▶ _Description of the task_: Every line of the data is to be retyped exactly.

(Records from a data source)
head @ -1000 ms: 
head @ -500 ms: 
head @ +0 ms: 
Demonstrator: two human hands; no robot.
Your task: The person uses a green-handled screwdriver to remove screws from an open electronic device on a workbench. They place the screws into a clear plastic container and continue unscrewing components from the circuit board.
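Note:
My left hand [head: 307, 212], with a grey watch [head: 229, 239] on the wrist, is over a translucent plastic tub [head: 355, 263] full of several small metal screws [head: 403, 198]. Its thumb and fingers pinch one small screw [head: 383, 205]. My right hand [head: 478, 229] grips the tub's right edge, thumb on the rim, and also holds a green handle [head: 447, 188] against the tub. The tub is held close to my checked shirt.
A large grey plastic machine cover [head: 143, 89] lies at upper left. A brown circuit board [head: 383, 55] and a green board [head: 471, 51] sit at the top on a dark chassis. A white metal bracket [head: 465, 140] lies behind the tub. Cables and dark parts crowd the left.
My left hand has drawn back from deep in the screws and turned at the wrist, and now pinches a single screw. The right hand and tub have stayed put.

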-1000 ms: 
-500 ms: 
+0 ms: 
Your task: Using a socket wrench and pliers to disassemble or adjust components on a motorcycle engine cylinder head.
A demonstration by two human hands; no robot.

▶ _Solution to this exercise_:
head @ -1000 ms: 
head @ -500 ms: 
head @ +0 ms: 
Demonstrator: two human hands; no robot.
Your task: The person uses a green-handled screwdriver to remove screws from an open electronic device on a workbench. They place the screws into a clear plastic container and continue unscrewing components from the circuit board.
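Note:
My left hand [head: 307, 212], with a grey watch [head: 229, 239] on the wrist, is over a translucent plastic tub [head: 355, 263] full of several small metal screws [head: 403, 198]. Its thumb and fingers pinch one small screw [head: 383, 205]. My right hand [head: 478, 229] grips the tub's right edge, thumb on the rim, and also holds a green handle [head: 447, 188] against the tub. The tub is held close to my checked shirt.
A large grey plastic machine cover [head: 143, 89] lies at upper left. A brown circuit board [head: 383, 55] and a green board [head: 471, 51] sit at the top on a dark chassis. A white metal bracket [head: 465, 140] lies behind the tub. Cables and dark parts crowd the left.
My left hand has drawn back from deep in the screws and turned at the wrist, and now pinches a single screw. The right hand and tub have stayed put.
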
-1000 ms: 
-500 ms: 
+0 ms: 
Your task: Using a socket wrench and pliers to disassemble or adjust components on a motorcycle engine cylinder head.
A demonstration by two human hands; no robot.

Nothing else is needed to finish the exercise.